Task statement
For the listing below, output exactly the lines from the line with "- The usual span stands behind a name" up to and including the line with "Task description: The", and no other lines.

***

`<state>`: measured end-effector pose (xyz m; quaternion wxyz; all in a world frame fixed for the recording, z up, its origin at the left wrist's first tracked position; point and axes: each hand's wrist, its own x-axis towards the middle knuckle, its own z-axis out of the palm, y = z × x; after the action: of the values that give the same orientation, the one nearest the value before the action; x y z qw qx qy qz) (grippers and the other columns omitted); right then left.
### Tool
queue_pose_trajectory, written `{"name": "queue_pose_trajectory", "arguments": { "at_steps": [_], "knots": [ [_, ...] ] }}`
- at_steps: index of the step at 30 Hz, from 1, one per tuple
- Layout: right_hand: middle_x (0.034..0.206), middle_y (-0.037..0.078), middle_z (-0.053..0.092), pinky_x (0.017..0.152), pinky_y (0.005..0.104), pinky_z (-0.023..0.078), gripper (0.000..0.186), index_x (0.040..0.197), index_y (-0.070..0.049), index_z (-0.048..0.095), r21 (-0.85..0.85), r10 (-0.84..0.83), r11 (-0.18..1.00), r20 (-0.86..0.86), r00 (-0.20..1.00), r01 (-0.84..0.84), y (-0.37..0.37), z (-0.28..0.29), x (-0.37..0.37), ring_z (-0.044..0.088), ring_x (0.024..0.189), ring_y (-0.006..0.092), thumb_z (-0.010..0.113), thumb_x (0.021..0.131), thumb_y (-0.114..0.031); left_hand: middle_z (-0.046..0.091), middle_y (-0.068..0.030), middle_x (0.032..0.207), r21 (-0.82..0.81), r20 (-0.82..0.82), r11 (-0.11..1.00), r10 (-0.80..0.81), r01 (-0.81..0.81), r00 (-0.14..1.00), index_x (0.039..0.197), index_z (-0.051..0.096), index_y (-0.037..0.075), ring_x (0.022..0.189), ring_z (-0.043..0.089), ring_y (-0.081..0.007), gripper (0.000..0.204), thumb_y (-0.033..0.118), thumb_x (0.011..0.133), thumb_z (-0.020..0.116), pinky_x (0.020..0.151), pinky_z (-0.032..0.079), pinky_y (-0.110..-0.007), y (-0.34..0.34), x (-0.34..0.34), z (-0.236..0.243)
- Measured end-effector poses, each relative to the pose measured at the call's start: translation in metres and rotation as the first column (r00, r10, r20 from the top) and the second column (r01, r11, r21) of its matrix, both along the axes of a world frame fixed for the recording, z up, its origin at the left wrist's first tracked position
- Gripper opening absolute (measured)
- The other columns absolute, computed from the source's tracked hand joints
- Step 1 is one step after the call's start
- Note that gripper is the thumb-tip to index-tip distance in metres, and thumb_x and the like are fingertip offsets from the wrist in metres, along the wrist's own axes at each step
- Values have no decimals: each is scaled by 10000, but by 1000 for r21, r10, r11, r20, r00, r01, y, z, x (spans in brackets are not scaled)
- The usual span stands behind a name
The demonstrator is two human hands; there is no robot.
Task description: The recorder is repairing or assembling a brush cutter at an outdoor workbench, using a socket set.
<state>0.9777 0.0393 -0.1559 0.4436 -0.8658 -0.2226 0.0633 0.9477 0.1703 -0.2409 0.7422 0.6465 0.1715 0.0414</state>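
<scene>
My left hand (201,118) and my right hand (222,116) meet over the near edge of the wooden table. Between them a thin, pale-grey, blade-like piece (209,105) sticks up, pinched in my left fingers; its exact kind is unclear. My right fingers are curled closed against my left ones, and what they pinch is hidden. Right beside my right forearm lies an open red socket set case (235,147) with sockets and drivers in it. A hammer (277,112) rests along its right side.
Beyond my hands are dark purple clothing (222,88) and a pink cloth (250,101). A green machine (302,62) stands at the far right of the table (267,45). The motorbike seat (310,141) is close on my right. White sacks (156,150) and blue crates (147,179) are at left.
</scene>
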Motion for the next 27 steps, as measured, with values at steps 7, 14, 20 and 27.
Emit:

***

Answer box
- The usual span stands behind a name
The demonstrator is two human hands; there is no robot.
Task description: The recorder is repairing or assembling a brush cutter at an outdoor workbench, using a socket set.

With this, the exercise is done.